As far as early childhood learning is concerned, it's one of the few areas that I give Chomsky positive credit for kickstarting. Again, I've never said that these concepts are present at birth - the data to date is not only that they aren't, they occur in sequence in the first few years. There are, in fact, some people who don't seem to get one of the last ones, "word" because they were brought up by deaf parents who never taught them sign language.

There's an apparently interesting book about such a person: "A Man Without Words," by Susan Schaller. I haven't read it, but it's referenced by Ian Tattersall, one of the leading researchers on human origins, in "Masters of the Planet: the Search for our Human Origins" (2012).

What's interesting about the early childhood learning material is that most children go through a stereotyped sequence of acquisition as long as there is a decent environment for them to learn from. They all learn the same things, in about the same order. If this isn't a classic definition of instinct, I don't know what is.

JohnRoth wrote:There is, by the way, no suggestion that interaction isn't important, but if that interaction exists, it will come in the same way that language comes. The one exception that's suspected to date is Pyraha, which seems to lack number words; it also seems to lack Chomsky-style recursion, which is interesting on a different level. The first hasn't, however, been studied by a linguist who is competent in NSM.


I assume you mean Piraha? I had to look it up before i realised what you meant.

And yes that´s one of the more interesting oddballs currently known.
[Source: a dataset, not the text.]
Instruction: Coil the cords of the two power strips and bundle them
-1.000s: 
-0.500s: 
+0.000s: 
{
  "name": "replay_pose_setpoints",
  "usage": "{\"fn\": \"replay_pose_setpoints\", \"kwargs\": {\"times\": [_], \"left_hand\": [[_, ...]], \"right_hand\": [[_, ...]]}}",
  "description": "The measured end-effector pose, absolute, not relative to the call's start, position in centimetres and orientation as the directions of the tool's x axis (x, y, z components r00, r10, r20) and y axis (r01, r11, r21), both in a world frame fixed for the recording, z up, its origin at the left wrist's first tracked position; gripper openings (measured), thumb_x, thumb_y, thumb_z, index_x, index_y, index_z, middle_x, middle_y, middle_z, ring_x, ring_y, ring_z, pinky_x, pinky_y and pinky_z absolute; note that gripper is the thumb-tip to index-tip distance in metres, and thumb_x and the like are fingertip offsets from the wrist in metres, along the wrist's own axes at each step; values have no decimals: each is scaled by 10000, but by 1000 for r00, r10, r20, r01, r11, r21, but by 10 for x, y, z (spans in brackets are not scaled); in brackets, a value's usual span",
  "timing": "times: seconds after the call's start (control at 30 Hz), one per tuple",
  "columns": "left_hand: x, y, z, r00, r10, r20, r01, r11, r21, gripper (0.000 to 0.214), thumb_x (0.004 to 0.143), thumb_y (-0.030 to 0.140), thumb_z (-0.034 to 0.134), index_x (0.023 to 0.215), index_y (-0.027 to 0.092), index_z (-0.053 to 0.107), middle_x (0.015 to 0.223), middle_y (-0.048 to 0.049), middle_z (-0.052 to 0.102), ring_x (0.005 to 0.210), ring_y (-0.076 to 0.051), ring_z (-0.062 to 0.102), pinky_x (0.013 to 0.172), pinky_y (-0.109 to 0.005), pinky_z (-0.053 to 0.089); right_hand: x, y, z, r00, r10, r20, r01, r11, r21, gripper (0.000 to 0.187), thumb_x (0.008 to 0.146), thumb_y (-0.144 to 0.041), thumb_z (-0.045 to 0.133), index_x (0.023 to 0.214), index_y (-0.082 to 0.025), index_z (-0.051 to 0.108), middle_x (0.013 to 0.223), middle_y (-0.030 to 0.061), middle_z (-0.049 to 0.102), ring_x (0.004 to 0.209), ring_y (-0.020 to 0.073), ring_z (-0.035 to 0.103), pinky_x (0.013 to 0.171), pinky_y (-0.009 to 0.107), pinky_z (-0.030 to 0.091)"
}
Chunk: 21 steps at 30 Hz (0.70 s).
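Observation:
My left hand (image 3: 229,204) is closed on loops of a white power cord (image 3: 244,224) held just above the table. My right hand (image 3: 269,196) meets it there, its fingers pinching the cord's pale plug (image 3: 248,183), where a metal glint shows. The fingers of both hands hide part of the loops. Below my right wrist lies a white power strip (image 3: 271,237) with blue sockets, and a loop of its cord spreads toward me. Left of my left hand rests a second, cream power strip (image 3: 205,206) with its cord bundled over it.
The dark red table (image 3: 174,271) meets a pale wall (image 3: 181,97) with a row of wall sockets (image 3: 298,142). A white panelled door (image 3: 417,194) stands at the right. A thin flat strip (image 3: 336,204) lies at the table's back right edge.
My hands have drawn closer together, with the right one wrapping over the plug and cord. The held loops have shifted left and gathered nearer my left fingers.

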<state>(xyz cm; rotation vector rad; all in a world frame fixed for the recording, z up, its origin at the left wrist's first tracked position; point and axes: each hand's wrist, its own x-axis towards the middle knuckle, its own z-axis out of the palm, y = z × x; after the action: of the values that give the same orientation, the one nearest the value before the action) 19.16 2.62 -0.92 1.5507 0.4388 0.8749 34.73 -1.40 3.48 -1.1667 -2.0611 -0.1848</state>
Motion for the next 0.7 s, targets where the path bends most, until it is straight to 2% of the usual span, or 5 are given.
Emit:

Not the only one though, but probably the most extreme.

I wouldn´t be surprised if they´re missing something when looking at Piraha though, the inconsistencies are too varied and off to just be random, "bad science" or fake.

There´s clearly a system there, and the people have used it successfully for quite a time, so my first guess would be to start looking for secondary information providers, like, are they also doing signs with their hands/fingers while talking? Are they using head movement as a modifier? Etc...


The data on Piraha looks weird to me, too, but it does seem pretty well established.

By the way, I'd appreciate it if you'd do me the courtesy of leaving my name in the quote blocks rather than removing it.